▸ What needs to be done:
Your answer should be the exact lines of the data below from the one containing "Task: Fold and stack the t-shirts" through the one containing "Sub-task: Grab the"; please include nothing else.

▸ Supplied material:
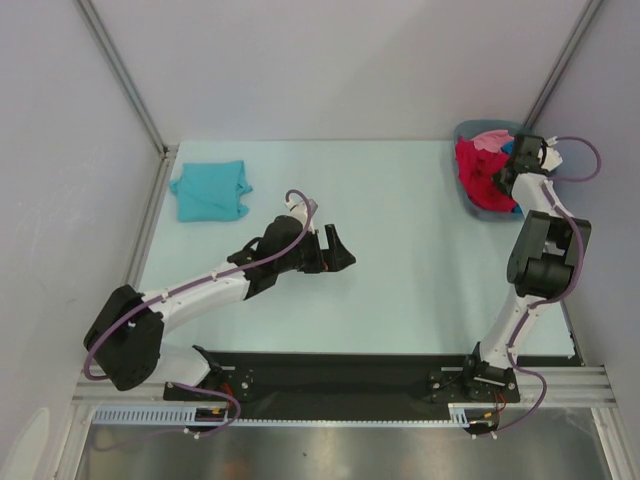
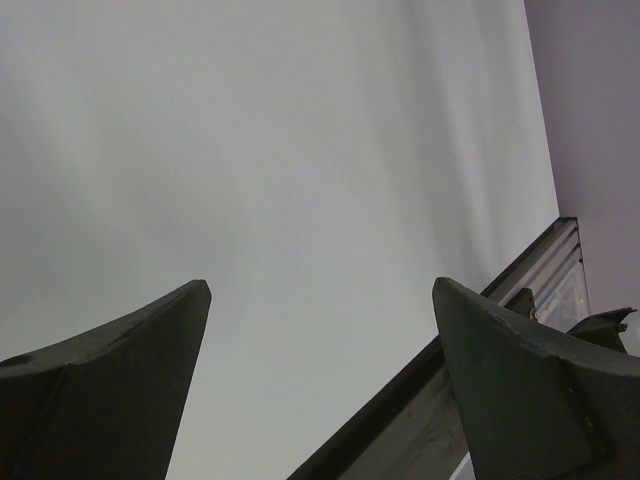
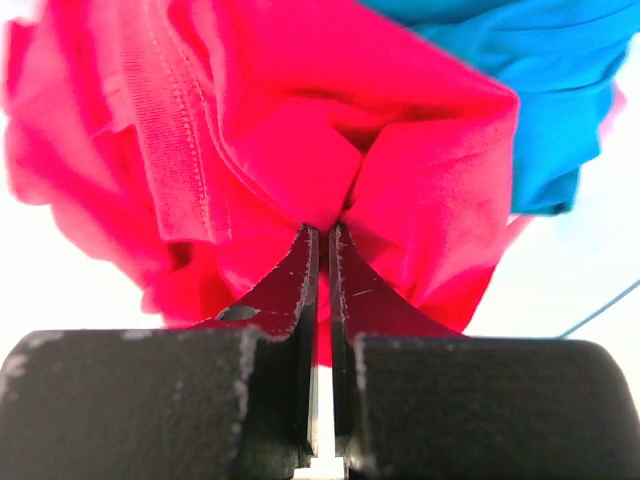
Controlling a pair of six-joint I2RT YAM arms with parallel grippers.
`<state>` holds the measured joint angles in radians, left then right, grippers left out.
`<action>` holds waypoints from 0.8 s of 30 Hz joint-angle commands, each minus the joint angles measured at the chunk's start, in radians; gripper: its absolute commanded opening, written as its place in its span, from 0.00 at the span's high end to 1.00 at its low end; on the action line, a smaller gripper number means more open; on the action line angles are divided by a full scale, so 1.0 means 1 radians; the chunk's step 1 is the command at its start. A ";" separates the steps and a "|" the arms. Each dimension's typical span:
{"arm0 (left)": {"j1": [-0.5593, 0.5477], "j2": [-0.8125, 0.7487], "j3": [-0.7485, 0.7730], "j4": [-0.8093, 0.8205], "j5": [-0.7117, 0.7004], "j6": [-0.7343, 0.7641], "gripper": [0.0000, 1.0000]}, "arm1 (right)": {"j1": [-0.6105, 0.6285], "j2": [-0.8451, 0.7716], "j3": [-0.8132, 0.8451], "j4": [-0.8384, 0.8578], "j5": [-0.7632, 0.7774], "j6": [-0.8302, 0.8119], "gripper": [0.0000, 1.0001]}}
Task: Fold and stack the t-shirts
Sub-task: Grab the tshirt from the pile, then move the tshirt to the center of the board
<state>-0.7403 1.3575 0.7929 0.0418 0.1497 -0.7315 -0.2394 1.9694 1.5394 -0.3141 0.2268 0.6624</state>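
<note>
A light teal t-shirt point(image 1: 211, 191) lies folded at the far left of the table. A bright red t-shirt point(image 1: 476, 172) is bunched in the grey bin point(image 1: 468, 133) at the far right, with pink cloth point(image 1: 492, 140) behind it and a deeper blue shirt point(image 1: 508, 209) beside it. My right gripper point(image 1: 508, 163) is over the bin, shut on a fold of the red t-shirt point(image 3: 300, 130); the blue shirt point(image 3: 540, 90) shows behind it. My left gripper point(image 1: 342, 250) is open and empty above mid-table, with nothing between its fingers point(image 2: 130, 370).
The table's near black edge rail point(image 2: 480, 330) shows in the left wrist view. Metal frame posts point(image 1: 125, 75) and pale walls enclose the table on the left, back and right. The arm bases sit on a black plate point(image 1: 340, 385) at the near edge.
</note>
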 commanded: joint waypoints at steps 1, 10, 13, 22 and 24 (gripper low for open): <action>-0.007 -0.041 0.026 0.020 -0.002 0.014 0.00 | 0.040 -0.119 0.083 0.044 -0.035 0.012 1.00; -0.024 -0.058 0.011 0.021 -0.012 0.007 0.00 | 0.133 -0.273 0.157 0.073 -0.164 0.022 1.00; -0.025 -0.055 0.000 0.026 -0.018 0.006 0.00 | 0.199 -0.337 0.142 0.092 -0.228 0.029 1.00; -0.041 -0.028 0.003 0.033 -0.027 0.000 0.00 | 0.559 -0.601 -0.059 0.150 -0.271 0.008 1.00; -0.045 -0.024 0.009 0.030 -0.025 -0.002 0.00 | 0.616 -0.651 -0.070 0.129 -0.244 0.005 1.00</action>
<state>-0.7712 1.3338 0.7929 0.0425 0.1341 -0.7330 0.3168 1.4109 1.4826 -0.2417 -0.0128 0.6693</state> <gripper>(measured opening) 0.996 0.022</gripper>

▸ Problem solution:
Task: Fold and stack the t-shirts
Sub-task: Grab the tshirt from the pile, then move the tshirt to the center of the board

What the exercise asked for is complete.